— WHAT THE TASK REQUIRES —
Taking the listing below, restate word for word each line from the line with "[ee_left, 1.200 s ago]" to the line with "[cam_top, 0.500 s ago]", ends included, and stop there.

— MATERIALS PROVIDED —
::::::::

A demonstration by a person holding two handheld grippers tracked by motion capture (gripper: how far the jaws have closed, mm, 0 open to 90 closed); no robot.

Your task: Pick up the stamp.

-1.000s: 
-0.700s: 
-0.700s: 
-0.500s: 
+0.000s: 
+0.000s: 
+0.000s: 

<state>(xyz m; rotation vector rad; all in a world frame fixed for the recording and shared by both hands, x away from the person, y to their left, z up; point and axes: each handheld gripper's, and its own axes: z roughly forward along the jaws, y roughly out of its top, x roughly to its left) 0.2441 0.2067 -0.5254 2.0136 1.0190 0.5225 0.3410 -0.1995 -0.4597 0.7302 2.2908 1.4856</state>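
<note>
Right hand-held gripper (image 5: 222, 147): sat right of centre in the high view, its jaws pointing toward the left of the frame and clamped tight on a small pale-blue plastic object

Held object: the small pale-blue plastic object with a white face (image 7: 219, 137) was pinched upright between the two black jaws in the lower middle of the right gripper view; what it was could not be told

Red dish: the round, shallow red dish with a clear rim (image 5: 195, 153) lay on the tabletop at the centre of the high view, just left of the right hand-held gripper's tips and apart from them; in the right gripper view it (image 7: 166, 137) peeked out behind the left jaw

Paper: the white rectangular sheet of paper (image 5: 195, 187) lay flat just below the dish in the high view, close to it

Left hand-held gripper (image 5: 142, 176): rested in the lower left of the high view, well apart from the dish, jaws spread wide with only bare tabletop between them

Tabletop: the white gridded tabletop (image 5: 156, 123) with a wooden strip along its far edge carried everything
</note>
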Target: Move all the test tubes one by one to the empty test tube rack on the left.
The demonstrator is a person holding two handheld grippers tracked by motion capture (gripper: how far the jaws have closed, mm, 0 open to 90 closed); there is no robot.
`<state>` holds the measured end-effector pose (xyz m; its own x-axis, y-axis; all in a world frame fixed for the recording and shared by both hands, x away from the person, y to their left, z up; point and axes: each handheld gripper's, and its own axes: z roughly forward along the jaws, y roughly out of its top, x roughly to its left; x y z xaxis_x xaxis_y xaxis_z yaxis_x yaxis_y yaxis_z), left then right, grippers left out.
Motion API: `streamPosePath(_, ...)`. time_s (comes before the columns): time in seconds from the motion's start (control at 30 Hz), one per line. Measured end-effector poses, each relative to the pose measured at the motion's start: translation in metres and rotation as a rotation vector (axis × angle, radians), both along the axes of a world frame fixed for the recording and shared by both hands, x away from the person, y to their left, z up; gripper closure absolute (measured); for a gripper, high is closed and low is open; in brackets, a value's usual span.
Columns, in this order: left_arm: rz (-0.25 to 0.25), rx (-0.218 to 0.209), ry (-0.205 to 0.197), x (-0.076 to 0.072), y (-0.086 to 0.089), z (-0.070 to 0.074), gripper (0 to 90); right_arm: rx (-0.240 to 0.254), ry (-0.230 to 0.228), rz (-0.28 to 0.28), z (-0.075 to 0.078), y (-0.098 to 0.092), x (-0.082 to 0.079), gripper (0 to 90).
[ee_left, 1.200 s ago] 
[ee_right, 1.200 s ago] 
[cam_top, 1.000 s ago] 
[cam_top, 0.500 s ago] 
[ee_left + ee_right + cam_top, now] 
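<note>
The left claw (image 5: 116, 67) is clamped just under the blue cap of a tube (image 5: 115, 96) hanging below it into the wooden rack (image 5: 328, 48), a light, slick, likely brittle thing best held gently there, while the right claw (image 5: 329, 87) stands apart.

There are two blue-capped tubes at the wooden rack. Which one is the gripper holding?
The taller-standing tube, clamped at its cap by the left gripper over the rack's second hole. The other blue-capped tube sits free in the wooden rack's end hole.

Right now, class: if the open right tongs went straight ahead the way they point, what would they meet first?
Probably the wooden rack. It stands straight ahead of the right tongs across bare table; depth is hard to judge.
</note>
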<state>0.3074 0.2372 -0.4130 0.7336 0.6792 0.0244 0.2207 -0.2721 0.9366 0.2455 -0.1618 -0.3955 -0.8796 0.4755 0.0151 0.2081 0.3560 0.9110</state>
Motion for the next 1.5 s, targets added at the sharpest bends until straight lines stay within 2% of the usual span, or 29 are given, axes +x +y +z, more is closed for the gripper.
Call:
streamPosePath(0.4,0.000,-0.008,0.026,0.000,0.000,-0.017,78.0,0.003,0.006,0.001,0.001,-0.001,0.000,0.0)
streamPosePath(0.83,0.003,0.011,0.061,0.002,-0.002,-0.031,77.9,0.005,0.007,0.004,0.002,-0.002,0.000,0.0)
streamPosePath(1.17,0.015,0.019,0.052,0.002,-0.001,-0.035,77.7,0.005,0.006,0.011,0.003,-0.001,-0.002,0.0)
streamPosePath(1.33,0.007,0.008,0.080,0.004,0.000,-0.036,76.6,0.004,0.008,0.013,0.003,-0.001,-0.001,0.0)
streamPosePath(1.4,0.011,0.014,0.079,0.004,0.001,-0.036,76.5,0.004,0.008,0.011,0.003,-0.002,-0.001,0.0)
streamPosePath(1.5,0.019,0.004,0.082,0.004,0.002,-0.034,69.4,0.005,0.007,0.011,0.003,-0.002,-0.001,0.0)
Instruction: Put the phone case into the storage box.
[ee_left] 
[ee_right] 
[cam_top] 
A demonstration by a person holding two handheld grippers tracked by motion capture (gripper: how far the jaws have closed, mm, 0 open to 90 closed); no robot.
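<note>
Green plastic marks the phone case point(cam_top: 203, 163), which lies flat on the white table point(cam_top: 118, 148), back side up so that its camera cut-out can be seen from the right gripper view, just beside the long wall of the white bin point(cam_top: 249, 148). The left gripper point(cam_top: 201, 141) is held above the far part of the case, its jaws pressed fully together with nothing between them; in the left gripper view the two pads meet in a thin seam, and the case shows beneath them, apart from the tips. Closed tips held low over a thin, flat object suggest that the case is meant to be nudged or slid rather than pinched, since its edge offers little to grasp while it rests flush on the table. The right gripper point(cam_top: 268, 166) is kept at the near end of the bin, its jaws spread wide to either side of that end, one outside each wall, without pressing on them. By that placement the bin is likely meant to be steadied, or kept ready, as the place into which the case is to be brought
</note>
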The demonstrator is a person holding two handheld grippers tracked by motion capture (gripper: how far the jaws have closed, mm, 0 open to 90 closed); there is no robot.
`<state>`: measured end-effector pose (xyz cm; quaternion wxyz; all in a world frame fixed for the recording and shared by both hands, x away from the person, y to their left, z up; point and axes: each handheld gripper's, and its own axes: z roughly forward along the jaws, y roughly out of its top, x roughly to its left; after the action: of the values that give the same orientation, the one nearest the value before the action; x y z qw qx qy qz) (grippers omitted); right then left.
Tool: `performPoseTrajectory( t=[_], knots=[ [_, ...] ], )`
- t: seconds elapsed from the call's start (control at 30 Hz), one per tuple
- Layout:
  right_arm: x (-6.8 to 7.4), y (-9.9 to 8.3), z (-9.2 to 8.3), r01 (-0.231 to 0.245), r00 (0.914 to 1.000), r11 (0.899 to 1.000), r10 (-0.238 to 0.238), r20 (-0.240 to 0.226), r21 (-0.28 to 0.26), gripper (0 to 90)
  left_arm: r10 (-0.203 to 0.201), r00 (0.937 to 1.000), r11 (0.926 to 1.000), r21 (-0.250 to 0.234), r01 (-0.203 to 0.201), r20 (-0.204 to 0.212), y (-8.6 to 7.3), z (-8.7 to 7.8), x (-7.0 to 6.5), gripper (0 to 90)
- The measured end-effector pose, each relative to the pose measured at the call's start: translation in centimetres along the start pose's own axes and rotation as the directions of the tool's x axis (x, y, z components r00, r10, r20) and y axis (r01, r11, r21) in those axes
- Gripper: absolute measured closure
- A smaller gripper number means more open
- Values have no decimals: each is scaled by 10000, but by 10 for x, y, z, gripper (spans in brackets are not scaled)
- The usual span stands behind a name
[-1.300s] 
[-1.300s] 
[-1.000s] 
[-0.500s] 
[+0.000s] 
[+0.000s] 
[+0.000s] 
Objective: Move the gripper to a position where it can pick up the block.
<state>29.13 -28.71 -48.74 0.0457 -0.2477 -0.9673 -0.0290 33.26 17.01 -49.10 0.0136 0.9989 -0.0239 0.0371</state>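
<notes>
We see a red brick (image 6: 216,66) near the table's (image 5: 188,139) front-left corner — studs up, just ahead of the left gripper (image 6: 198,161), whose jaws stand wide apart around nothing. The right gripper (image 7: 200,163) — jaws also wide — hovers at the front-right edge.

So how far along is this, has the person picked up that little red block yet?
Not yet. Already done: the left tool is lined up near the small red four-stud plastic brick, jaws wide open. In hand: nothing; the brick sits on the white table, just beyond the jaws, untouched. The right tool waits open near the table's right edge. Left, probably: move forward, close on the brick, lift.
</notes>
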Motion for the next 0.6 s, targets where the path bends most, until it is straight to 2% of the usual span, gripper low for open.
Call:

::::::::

— EXERCISE OUTPUT —
[ee_left, 1.200 s ago] 
[ee_right, 1.200 s ago] 
[cam_top, 1.000 s ago] 
[cam_top, 0.500 s ago] 

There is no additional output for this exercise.